2. Headshots need to read your specific type. Type is basically a breakdown for you, just like the breakdowns you see for characters in casting notices. Casting directors or agents need to look at your headshot and know instantly your age range (be honest…you’re not fooling anyone), where you are on the economic scale (upscale, middle class, blue collar, etc.), where you are on the attractive scale (despite what your mother tells you), your role in society (mom, educated professional, victim, CEO, etc.) and various aspects of your innate personality (sweet, friendly, gruff, powerful, etc.).
3. Headshots should target the roles you could be cast in and not emotions. One of the biggest misconceptions about headshots is that you need one smiling shot for commercials and one serious or dramatic shot for theatrical work. I watch a lot of television and there are plenty of people in episodic television who smile, and a lot of grumpy non-smiling people in commercials. In fact, I have a friend who has done over 400 commercials, always playing the snarky neighbor or friend. I don’t think I’ve ever seen her smile in a commercial. While headshots usually do need to read approachable for most commercial roles, it is even more important that they read the specific roles typical for your type/category. For example, if a casting director is looking for a 30-something female lawyer, she is not going to give much thought to a submitted headshot showing a glammed out woman in a tight tank top (whether she’s smiling or not). Or if they're looking for a bumbling Home Depot dad (who appears in every television show and commercial) they are seeking headshots that show lovable everymen dressed in flannel shirts and bypassing the powerful men in three piece suits or the scary guys decked out in leather.

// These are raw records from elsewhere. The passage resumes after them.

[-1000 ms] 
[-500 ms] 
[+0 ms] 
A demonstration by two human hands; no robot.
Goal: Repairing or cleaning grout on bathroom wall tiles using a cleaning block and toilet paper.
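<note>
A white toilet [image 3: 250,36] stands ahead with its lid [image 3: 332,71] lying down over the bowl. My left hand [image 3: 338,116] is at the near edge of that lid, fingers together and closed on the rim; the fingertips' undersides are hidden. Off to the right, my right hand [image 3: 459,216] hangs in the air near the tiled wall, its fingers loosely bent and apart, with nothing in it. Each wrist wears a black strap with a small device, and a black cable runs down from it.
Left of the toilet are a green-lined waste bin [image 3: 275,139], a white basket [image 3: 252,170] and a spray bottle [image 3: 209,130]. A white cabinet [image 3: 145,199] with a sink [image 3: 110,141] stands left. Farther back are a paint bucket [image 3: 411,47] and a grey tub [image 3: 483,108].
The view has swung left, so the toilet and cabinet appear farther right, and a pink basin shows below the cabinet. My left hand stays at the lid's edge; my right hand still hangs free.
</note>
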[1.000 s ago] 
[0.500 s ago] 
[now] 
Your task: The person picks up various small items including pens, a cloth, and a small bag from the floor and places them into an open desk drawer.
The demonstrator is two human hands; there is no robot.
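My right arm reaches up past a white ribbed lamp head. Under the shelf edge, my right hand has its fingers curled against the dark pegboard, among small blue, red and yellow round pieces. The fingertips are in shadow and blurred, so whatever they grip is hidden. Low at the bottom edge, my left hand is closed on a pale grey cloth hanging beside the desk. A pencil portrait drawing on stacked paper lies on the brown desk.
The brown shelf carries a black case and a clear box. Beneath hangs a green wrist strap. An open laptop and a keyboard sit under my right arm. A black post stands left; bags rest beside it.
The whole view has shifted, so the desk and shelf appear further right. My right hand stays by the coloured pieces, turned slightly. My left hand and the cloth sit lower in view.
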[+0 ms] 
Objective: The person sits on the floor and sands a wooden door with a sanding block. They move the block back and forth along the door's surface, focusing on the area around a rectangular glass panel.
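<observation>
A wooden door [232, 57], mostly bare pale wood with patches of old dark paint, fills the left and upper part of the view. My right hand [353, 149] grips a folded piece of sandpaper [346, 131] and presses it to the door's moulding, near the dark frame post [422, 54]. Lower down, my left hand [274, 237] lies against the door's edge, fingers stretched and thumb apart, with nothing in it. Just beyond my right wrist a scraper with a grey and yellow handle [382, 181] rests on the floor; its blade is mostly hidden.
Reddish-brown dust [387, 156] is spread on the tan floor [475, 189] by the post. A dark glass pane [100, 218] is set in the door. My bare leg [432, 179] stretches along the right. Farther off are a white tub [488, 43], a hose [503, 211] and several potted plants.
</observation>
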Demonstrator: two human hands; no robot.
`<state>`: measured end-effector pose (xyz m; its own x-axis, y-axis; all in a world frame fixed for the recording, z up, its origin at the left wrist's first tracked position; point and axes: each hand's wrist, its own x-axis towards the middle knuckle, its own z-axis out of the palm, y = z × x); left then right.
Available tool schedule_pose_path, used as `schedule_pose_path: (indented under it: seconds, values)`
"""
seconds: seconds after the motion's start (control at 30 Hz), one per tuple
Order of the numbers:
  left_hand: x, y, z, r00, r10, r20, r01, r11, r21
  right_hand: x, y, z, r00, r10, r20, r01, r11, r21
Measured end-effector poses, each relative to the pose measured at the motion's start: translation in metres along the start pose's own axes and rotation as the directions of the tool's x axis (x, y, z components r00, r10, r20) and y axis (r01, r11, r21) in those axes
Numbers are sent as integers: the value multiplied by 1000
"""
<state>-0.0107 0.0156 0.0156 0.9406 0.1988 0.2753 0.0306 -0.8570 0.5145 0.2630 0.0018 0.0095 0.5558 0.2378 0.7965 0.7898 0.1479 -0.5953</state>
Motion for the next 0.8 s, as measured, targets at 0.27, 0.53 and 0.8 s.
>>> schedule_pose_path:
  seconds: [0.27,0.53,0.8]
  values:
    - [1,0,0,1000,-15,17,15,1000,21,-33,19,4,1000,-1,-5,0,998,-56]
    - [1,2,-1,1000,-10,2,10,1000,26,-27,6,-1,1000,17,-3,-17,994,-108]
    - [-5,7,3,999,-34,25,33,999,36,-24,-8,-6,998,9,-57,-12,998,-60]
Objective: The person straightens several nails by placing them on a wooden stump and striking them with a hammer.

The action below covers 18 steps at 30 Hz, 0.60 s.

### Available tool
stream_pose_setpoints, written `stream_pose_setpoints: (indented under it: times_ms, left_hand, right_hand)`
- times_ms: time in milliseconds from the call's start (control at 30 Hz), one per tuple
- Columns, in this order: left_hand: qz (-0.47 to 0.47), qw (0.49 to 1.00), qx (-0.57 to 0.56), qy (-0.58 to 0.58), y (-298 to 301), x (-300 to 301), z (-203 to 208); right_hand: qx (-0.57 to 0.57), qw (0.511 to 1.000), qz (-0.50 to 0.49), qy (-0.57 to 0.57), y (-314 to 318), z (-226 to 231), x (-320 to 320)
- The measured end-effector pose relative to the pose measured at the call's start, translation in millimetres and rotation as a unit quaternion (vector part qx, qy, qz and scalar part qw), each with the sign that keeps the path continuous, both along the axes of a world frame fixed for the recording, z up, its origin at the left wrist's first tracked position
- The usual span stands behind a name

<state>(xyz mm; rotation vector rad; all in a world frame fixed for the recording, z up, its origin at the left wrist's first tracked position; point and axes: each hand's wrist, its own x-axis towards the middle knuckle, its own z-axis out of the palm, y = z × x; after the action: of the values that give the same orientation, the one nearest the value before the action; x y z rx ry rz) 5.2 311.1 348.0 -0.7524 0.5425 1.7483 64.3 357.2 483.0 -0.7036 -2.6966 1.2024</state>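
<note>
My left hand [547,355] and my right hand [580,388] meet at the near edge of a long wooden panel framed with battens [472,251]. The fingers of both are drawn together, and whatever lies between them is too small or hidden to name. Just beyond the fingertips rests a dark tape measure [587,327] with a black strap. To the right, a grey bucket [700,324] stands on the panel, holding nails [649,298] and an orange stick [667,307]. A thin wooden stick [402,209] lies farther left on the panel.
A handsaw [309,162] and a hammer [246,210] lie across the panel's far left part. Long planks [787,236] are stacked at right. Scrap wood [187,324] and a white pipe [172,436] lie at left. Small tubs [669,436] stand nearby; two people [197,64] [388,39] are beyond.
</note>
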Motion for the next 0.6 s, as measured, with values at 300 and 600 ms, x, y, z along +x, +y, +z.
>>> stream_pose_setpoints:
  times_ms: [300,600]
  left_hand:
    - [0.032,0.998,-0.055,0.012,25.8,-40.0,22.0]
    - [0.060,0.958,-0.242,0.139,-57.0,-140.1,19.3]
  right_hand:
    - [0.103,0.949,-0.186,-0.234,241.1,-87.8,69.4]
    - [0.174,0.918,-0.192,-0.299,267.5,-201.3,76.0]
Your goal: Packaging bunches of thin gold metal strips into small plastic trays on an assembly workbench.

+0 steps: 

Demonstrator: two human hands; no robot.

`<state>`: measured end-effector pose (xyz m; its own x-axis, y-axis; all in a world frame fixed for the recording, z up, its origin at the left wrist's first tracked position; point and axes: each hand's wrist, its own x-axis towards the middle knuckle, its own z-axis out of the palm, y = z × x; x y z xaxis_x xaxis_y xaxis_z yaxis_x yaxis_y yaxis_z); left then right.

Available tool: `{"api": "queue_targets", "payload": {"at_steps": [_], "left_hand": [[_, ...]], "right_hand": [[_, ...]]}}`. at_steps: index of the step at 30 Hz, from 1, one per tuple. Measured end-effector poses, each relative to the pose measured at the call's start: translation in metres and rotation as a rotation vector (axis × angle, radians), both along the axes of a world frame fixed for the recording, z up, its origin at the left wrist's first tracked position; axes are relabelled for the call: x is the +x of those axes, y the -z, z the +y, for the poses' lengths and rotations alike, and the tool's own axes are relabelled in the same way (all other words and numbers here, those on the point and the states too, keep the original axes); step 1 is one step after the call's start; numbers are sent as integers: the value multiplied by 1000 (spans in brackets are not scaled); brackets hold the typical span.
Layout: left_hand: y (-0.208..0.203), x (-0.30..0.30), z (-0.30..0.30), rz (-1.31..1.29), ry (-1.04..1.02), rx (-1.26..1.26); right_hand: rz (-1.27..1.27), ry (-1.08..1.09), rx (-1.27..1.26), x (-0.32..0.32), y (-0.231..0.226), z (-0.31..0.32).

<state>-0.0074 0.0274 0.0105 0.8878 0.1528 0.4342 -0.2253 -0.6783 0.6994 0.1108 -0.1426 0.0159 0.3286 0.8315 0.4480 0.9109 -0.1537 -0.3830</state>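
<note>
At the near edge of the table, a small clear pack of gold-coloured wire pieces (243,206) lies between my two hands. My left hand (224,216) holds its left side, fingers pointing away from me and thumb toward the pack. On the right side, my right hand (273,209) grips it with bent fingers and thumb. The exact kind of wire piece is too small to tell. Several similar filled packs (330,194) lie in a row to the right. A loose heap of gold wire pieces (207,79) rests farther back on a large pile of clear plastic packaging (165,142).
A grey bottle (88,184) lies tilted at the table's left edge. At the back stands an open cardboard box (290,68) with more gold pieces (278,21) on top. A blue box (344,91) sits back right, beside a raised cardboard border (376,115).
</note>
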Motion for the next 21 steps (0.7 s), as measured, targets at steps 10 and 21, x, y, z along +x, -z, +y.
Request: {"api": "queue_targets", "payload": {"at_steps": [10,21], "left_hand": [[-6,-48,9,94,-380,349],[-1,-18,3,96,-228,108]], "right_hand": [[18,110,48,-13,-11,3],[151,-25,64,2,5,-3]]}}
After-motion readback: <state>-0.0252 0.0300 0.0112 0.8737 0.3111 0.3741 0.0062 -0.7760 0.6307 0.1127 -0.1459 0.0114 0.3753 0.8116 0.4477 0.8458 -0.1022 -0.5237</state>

4. Headshots must represent your personal Brand. Your personal Brand is that which is unique and special about you. Like my “snarky” friend, her neighbor/friend headshot needs to read snarky, because that is so uniquely her…that is her brand. If she submitted a headshot showing a smiling sweet lady she would never be called in for the work that she's perfect for. You want to become known for that thing that you, and only you, do. Once you figure it out, everything in your acting world; postcards, reel, clothing, correspondence, and especially headshots, must be branded you.
So...before your next headshot session: figure out your exact type; research the roles that you can be cast in today (not your dream job, or the role you will be right for in five years); identify what is unique and special about you within your type/category, which again is your brand; and finally, translate all of that information into your #1 marketing tools, your headshots.
Put in the work, so that your headshots will work for you.